You have 2 lists and you want to know:
- Items in list 1 that are also in list 2
- Items in list 1 that are not in list 2
In my work, that might be lists of a few thousand URLs to compare.
You can use
comm, FileMerge, etc., but they tend to work only when the 2 lists are reasonably similar. No good when you have thousands of items and limited overlap between the lists.
You can use
sqlite3. I do. Import each list into a table and write simple queries. But that’s several steps and not everyone is fluent in SQL.
You could put it into Excel or Numbers and use
VLOOKUP or similar, but slooowww.
So we use
grep. Lets assume 1 item per line and each item is the whole line.

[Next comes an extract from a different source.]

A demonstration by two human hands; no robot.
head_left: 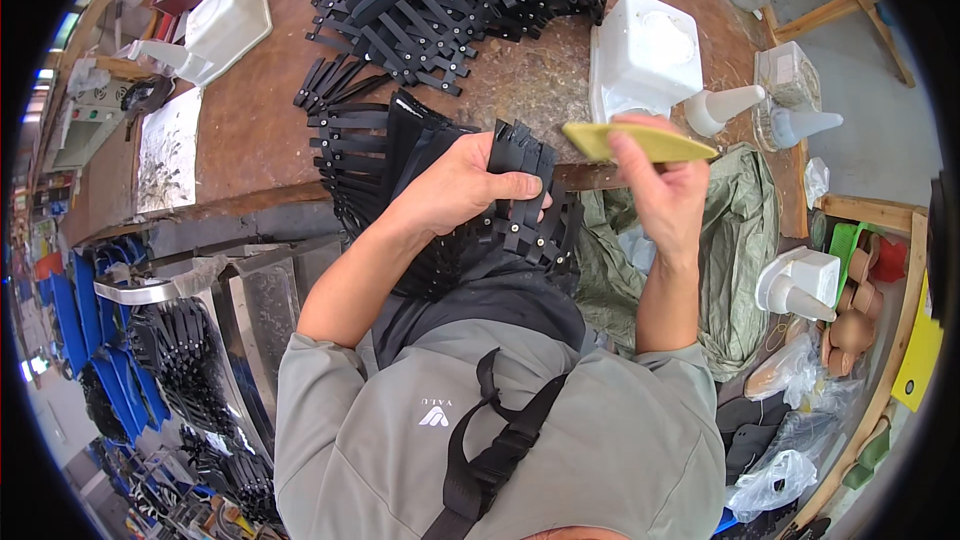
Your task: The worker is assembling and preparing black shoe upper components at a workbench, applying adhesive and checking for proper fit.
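Pinching black straps (523, 225) in the closed left hand (458, 182) and, right of those straps, gripping a yellow slab (662, 144), long axis toward them, in the closed right hand (668, 198).

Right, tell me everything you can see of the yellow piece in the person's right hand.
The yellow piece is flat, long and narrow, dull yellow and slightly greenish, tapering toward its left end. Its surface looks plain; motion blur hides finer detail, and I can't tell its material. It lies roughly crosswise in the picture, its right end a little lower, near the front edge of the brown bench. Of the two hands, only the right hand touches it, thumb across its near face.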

Items in file1 that are also in file2:
grep -x -F -f file2 file1
Items in file1 that are not in file2:
grep -x -v -F -f file2 file1
What the switches mean:
-x means match the entire line
-F means perform a literal match instead of a regex match
-f means match the expressions from the specified file
It’s fast and cool and you don’t need to sort the lists.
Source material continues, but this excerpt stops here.